Venezuelanos protestam nas ruas contra racionamento de eletricidade

Os serviços públicos do país já só funcionam à segunda e terça para poupar energia. Durante os protestos aconteceram também saques

O racionamento do fornecimento de eletricidade na Venezuela originou protestos em diversas localidades do país na terça-feira à noite, tendo havido tentativas de pilhagem de estabelecimentos comerciais em alguns locais.

Segundo as páginas de Internet dos jornais locais, os maiores protestos ocorreram em Maracaibo, uma das cidades mais quentes da Venezuela, situada a oeste da capital, onde desde há dois dias a população reclama pela falta de eletricidade.

Os manifestantes queixam-se de que os cortes de energia são contínuos e que duram muito mais tempo do que as quatro horas diárias estipuladas pelo Executivo para poupar eletricidade e reduzir a descida do nível de água das barragens, na sequência da seca que atinge o país.

Ao começo da noite de terça-feira, os protestos intensificaram-se, tendo inclusive um grupo entrado à força na sede do Serviço Administrativo de Identificação, Migração e Estrangeiros e levado vários computadores.

O governador local, Árias Cárdenas, apelou à população para condenar os atos violentos, sublinhando que "a destruição e a violência não solucionam os problemas, somente com solidariedade e unidade é possível resolver as dificuldades".

Utilizadores do Twitter dão conta de que durante os protestos foram saqueadas diversas lojas comerciais e camiões que transportavam bebidas e animais.
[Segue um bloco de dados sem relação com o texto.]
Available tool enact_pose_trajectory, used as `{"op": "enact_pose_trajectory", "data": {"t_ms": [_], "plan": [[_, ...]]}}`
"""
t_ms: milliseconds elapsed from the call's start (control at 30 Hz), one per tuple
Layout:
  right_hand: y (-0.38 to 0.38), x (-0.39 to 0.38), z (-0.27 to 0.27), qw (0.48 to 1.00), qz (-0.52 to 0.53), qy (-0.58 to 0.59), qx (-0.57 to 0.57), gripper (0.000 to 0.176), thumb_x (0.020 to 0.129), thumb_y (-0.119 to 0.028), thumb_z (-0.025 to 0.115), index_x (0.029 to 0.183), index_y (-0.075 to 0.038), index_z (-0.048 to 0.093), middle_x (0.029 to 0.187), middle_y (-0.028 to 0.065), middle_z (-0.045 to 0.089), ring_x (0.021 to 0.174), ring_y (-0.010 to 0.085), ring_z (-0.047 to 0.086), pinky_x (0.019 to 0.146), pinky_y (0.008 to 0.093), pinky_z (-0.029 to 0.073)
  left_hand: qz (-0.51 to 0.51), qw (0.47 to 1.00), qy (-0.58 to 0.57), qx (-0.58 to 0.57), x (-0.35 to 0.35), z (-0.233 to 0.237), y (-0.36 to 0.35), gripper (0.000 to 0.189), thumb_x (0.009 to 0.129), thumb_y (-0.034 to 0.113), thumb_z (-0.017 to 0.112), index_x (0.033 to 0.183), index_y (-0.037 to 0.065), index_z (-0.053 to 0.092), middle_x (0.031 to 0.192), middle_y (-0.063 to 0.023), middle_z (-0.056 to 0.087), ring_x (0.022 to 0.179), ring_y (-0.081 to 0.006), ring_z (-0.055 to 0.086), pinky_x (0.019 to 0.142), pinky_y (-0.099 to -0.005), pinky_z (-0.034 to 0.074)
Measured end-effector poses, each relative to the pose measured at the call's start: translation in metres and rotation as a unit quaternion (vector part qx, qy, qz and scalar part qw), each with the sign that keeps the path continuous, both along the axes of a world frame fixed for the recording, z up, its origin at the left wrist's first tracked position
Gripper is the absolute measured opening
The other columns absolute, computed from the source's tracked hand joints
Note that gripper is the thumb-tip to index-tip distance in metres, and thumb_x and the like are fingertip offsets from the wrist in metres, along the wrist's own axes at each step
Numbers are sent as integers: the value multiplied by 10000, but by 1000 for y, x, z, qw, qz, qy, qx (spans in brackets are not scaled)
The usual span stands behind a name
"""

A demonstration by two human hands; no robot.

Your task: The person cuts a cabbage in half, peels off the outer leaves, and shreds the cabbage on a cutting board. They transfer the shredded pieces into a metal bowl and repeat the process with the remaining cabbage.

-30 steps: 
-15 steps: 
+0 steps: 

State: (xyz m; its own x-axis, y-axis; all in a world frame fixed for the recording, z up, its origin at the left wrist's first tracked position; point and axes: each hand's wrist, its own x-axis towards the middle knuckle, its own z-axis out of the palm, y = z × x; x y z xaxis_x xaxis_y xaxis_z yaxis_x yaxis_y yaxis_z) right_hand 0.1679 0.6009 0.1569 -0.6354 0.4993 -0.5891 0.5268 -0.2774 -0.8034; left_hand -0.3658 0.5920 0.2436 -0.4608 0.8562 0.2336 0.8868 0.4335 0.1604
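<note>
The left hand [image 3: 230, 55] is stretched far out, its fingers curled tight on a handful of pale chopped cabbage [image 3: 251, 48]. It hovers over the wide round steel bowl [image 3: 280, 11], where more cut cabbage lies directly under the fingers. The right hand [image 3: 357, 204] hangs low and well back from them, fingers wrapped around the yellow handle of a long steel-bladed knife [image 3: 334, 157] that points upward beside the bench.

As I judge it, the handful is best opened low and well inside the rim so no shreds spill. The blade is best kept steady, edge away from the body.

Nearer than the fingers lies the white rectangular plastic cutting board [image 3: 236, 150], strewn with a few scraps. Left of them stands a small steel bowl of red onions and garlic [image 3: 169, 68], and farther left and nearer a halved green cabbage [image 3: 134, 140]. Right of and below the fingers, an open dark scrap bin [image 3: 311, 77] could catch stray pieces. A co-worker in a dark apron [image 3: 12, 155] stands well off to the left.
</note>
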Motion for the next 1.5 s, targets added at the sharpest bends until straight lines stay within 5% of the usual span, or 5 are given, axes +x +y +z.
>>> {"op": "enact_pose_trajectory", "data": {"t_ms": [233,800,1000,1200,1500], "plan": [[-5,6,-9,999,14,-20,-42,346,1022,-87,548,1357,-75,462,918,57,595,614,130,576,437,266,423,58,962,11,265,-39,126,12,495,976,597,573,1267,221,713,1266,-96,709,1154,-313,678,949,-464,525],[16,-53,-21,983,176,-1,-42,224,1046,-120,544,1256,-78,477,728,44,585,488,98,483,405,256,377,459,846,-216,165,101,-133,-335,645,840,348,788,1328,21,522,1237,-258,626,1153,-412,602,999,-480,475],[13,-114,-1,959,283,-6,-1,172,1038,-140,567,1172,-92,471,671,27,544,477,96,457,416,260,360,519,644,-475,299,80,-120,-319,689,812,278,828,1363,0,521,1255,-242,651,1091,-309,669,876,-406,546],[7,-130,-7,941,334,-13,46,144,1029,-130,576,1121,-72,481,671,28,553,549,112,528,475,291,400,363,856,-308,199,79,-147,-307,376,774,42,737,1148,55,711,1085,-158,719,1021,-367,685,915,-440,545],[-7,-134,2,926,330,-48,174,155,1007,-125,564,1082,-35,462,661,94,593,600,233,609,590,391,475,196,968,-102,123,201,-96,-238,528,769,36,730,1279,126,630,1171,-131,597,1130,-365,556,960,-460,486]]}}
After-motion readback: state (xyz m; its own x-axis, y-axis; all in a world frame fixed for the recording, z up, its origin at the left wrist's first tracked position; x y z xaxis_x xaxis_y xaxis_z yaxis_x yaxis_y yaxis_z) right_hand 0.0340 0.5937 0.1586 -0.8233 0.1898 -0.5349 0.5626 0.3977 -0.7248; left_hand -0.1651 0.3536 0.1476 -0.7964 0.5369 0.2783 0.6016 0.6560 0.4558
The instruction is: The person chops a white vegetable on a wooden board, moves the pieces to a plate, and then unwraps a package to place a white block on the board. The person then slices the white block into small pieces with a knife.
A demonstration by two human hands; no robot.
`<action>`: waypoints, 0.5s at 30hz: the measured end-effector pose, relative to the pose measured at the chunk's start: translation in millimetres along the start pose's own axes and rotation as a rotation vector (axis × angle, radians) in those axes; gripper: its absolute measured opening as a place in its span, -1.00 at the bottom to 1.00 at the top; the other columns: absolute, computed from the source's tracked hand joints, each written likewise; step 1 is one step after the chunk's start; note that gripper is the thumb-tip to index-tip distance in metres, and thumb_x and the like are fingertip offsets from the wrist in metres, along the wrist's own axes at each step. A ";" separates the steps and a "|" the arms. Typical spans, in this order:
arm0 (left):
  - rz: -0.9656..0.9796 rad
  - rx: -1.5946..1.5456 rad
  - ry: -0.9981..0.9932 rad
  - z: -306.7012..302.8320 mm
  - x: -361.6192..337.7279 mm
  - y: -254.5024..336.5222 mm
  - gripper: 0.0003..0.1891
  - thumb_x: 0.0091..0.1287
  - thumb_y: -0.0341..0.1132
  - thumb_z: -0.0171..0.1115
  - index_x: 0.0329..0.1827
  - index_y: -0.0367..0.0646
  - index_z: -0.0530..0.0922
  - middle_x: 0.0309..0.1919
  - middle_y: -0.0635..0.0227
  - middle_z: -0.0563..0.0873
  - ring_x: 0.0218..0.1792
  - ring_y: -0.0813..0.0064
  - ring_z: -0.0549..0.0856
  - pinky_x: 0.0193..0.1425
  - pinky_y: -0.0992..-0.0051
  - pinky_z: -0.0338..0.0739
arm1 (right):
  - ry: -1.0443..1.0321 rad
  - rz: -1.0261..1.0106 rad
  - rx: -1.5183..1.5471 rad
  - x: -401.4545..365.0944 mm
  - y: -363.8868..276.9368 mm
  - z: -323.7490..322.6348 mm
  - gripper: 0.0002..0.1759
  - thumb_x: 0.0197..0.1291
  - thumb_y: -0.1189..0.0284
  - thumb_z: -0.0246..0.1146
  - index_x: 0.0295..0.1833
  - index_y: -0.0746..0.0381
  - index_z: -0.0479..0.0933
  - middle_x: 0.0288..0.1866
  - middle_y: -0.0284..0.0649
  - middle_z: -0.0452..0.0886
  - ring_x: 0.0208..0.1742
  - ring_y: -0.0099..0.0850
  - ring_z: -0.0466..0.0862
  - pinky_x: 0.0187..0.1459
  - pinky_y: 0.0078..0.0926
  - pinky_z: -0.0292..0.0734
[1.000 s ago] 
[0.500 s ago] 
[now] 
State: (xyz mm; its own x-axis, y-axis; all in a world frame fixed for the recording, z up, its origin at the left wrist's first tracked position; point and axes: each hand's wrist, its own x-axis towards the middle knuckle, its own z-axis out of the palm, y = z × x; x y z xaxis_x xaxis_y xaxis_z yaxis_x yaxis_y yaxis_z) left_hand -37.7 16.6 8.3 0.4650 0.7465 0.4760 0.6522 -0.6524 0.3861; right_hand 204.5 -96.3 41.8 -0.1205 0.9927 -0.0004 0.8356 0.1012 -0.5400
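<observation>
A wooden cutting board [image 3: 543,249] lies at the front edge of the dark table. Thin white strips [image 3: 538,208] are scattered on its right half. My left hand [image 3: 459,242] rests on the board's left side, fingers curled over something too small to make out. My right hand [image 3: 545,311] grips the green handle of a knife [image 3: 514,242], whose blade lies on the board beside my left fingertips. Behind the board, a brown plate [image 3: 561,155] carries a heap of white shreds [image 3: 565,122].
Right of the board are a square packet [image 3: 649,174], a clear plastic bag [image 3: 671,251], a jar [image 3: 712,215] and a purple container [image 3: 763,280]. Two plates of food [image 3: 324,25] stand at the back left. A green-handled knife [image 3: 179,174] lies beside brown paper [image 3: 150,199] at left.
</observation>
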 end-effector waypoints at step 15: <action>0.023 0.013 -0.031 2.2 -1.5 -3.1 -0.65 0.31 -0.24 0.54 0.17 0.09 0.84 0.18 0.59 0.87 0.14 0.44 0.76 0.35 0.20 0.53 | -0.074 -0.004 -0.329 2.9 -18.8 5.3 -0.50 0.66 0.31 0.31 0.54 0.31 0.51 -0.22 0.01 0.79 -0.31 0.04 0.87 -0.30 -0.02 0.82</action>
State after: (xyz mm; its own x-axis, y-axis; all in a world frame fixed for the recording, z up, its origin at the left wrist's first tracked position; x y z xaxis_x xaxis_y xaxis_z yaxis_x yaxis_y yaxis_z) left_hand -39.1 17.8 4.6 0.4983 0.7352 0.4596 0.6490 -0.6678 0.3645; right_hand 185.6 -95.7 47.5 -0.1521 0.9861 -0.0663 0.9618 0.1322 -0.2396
Mais de 1.500 polícias foram enviados para as ruas para tentar controlar a situação.

Em Caracas, segundo residentes no bairro Bella Vista de La California (leste), um grupo de homens armados tentou saquear uma sucursal da rede de supermercados estatais Pdval, levando à intervenção da Polícia Nacional Bolivariana.

No Estado venezuelano de Arágua, 100 quilómetros a oeste de Caracas há registos de protestos com a população a bater em panelas nas localidades de Maracay, Cágua, El Limón e El Castaño.

Por outro lado, no Estado de Carabobo (200 quilómetros a oeste de Caracas), decorreram várias manifestações simultâneas em sete urbanizações da cidade de Valência.

Nesta cidade, no meio dos protestos, foi saqueada uma charcutaria e um restaurante.

No Estado de Lara houve protestos em várias zonas da cidade de Barquisimeto (370 quilómetros a oeste de Caracas), com a população a queimar pneus.

A 25 de abril, a Venezuela implementou um novo plano de racionamento de energia elétrica, que passa também pelo corte de fornecimento doméstico, durante quatro horas diárias ao longo de 40 dias.

O novo plano de racionamento poderá prolongar-se até o nível da principal barragem do país (El Guri) recuperar ou até começar a época das chuvas (finais de maio).

"Com estas quatro horas diárias, os venezuelanos vão colaborar para deter a descida do nível [de água] da Central Hidroelétrica no Guri", explicou o ministro de Energia Elétrica, Luís Motta Dominguez, à televisão pública.

Segundo o ministro, a seca provocada pelo fenómeno climático El Niño fez descer o nível de água da barragem de El Guri, a mais importante do país, a um mínimo histórico.

O Presidente da Venezuela, Nicolás Maduro, anunciou na terça-feira que a partir de hoje os serviços públicos do país param as atividades às quartas, quintas e sextas-feiras, durante pelo menos duas semanas, para poupar energia elétrica. Em março, Nicolas Maduro decretou dias feriados o período entre 19 e 27 de março, coincidindo com a época da Páscoa. Todas estas medidas visam poupar energia e água.